= Records from a data source =

== Segment start ==

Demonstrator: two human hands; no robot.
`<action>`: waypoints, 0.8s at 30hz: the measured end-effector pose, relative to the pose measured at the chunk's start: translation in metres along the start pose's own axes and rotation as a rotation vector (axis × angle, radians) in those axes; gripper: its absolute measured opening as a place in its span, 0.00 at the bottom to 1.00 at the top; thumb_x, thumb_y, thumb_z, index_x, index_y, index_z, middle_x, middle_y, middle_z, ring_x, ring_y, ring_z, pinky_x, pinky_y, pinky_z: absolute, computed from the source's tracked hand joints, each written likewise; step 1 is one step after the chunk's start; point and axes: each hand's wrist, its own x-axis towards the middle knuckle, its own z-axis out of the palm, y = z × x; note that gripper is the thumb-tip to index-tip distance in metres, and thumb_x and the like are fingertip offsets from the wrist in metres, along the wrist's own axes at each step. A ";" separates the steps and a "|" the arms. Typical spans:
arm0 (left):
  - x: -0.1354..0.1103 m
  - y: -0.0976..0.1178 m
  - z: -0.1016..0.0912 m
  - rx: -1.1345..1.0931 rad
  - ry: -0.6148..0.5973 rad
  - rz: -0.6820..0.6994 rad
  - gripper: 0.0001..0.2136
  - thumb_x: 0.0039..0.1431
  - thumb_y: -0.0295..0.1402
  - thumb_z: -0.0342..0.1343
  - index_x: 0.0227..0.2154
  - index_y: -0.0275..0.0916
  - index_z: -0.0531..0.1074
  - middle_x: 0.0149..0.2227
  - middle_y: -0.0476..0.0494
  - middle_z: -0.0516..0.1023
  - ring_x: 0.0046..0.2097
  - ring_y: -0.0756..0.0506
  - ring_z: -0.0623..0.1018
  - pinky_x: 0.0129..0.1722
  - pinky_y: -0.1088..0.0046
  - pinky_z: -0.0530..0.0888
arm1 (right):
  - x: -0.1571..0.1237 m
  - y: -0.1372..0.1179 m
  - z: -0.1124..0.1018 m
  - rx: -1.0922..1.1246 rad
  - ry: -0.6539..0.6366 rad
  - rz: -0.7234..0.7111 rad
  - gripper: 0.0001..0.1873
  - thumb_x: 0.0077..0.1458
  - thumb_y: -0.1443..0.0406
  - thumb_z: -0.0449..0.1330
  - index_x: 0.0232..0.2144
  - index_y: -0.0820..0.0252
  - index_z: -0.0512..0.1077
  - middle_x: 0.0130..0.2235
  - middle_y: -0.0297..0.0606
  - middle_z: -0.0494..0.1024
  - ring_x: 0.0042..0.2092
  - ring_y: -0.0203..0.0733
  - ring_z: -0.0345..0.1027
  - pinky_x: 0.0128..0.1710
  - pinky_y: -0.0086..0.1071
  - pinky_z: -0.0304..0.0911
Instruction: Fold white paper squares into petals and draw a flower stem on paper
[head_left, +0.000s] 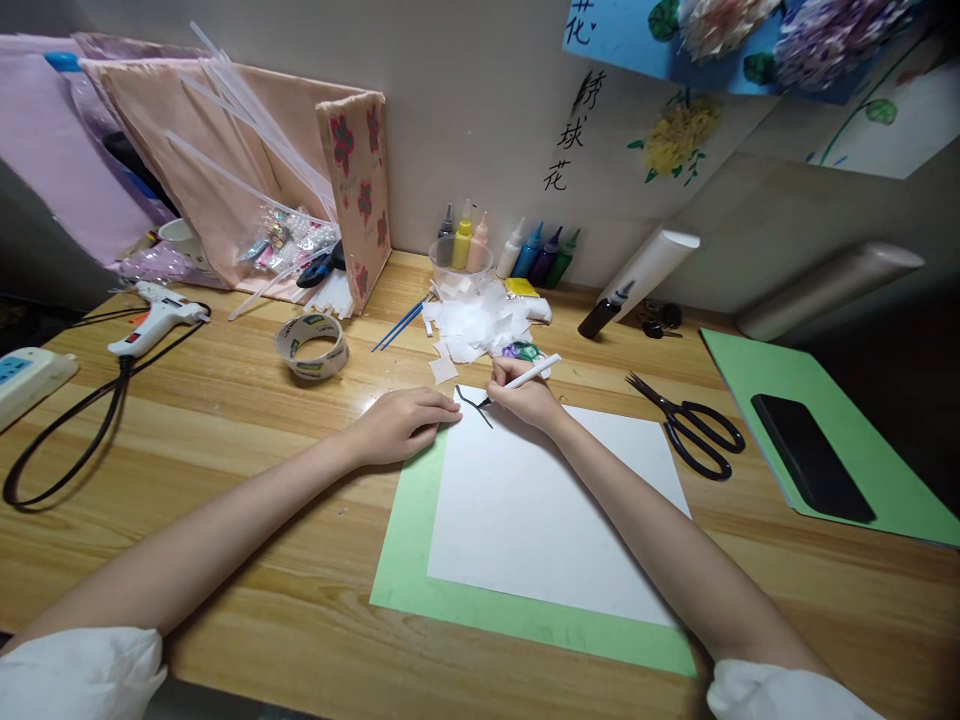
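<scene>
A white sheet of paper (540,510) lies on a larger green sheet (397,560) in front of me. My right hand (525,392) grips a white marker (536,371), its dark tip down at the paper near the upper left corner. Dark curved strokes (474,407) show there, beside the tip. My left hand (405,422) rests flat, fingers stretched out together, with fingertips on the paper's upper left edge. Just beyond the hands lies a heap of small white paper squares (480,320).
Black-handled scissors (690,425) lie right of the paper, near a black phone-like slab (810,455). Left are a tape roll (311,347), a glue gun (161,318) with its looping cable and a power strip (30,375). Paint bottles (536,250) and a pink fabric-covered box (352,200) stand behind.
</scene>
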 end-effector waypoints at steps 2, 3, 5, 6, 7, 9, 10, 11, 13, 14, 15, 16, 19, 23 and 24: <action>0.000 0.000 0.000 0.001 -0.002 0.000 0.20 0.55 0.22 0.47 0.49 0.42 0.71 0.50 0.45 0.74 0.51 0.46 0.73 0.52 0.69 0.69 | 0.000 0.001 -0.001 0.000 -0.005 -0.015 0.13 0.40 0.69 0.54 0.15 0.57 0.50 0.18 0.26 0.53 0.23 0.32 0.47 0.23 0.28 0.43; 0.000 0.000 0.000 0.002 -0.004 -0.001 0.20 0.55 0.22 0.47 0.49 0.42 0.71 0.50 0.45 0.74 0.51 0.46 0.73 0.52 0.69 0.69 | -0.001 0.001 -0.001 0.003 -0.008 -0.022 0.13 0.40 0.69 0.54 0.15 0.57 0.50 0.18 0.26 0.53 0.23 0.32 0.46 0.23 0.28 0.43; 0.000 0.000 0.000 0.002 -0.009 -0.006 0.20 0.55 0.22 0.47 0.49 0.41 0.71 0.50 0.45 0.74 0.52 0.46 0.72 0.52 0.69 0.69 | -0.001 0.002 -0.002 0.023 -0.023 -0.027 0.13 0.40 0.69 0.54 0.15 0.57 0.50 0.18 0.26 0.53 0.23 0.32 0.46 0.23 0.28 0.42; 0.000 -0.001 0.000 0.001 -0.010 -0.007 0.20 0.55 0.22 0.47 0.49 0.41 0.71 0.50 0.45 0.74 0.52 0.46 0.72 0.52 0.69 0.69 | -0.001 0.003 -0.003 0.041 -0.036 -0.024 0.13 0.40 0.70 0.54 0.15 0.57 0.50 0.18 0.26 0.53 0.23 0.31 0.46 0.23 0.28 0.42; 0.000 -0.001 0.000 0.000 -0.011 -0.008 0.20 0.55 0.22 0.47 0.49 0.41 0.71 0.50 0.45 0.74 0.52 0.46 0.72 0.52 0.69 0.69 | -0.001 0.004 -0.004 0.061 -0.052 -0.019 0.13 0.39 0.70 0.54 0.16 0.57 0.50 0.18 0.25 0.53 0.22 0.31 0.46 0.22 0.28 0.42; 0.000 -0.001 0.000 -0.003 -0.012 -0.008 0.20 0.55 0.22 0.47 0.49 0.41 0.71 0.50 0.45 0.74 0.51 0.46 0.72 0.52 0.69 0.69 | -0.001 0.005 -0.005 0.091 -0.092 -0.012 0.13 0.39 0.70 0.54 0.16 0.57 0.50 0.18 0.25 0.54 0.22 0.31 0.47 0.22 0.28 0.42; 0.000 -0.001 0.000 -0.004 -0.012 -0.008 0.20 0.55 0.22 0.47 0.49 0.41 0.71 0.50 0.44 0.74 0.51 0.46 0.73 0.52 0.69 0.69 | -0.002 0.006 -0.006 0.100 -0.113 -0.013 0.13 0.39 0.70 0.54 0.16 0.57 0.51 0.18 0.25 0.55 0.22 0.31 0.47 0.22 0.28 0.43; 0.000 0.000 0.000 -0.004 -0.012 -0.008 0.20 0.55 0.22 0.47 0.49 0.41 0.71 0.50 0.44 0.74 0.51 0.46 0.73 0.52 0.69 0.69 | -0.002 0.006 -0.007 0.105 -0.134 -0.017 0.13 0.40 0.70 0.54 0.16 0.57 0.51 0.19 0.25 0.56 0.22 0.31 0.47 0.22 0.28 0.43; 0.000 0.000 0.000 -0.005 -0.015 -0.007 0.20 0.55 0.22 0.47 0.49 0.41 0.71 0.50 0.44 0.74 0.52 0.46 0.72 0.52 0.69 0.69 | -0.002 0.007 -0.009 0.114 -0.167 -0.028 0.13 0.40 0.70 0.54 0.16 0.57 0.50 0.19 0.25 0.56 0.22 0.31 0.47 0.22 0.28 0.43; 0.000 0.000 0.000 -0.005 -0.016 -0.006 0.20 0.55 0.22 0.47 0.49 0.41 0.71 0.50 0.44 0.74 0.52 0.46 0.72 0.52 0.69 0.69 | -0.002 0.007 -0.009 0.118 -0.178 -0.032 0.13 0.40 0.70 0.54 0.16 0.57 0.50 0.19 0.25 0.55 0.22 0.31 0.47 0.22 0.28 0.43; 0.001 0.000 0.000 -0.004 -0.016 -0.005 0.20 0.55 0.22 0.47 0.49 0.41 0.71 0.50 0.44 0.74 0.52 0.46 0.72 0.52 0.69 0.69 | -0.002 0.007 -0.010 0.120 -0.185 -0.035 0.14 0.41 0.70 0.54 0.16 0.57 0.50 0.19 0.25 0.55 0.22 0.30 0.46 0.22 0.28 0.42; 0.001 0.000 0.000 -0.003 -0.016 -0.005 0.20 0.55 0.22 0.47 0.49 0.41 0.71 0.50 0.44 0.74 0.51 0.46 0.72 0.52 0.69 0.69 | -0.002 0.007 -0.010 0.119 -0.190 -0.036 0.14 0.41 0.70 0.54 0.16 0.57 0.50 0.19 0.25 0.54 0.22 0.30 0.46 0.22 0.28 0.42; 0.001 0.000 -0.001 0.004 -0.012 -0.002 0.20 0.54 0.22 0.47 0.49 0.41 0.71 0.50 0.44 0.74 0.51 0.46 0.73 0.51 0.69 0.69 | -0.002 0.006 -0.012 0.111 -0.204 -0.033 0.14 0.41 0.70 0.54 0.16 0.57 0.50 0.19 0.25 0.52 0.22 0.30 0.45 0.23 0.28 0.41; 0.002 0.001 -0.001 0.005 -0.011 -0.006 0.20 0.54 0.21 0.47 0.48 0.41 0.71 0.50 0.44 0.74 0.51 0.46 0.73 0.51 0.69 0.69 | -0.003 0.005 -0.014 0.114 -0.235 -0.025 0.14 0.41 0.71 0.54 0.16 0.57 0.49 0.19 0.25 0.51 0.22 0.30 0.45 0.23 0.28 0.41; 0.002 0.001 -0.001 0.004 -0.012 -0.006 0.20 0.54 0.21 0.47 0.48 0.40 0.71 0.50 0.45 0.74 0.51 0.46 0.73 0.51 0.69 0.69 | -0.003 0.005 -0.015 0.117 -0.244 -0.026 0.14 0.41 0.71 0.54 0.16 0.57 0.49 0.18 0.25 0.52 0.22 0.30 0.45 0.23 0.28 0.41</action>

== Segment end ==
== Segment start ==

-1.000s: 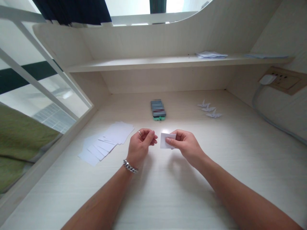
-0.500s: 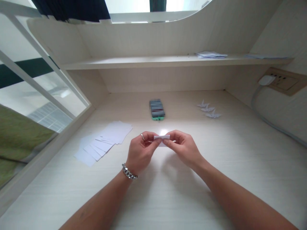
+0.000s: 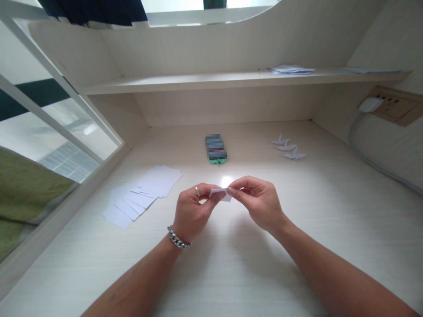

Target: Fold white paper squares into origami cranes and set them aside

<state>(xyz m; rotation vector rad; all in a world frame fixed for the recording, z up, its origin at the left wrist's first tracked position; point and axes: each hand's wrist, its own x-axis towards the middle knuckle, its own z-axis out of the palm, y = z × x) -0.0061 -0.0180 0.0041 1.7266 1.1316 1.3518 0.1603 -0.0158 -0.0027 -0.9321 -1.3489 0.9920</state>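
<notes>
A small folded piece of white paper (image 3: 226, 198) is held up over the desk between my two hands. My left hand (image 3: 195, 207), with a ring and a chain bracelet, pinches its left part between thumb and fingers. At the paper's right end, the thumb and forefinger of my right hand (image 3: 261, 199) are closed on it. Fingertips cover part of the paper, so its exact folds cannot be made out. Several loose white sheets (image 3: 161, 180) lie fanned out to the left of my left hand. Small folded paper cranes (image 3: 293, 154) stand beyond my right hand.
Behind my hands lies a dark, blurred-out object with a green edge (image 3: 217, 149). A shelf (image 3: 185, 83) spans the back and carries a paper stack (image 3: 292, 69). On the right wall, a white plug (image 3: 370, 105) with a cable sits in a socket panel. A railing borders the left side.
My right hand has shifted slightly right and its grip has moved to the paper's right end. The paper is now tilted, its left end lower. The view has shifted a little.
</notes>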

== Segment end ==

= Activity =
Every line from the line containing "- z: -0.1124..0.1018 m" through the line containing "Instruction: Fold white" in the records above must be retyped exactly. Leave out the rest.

= Worked solution =
  - z: -0.1124..0.1018 m
  - rx: -1.0922..1.1246 rad
  - ry: -0.6539..0.6366 rad
  - rz: -0.7234..0.7111 rad
  - gripper: 0.0001..0.1873
  - thumb_x: 0.0077..0.1458
  - thumb_y: -0.1443..0.0406
  - thumb_z: -0.0449..0.1330
  - index_x: 0.0232..0.2144
  - index_y: -0.0820..0.0252
  - index_z: -0.0512..0.1077
  - middle_x: 0.0130..0.2235
  - middle_y: -0.0297..0.0606
  - middle_z: -0.0494..0.1024
  - ring_x: 0.0042..0.2092
  - ring_y: -0.0203..0.0733
  - ring_z: -0.0345..0.1027
  - pinky_x: 0.0128..0.1710
  - pinky_y: -0.0086..0.1071
  - pinky_z: -0.0304..0.0911
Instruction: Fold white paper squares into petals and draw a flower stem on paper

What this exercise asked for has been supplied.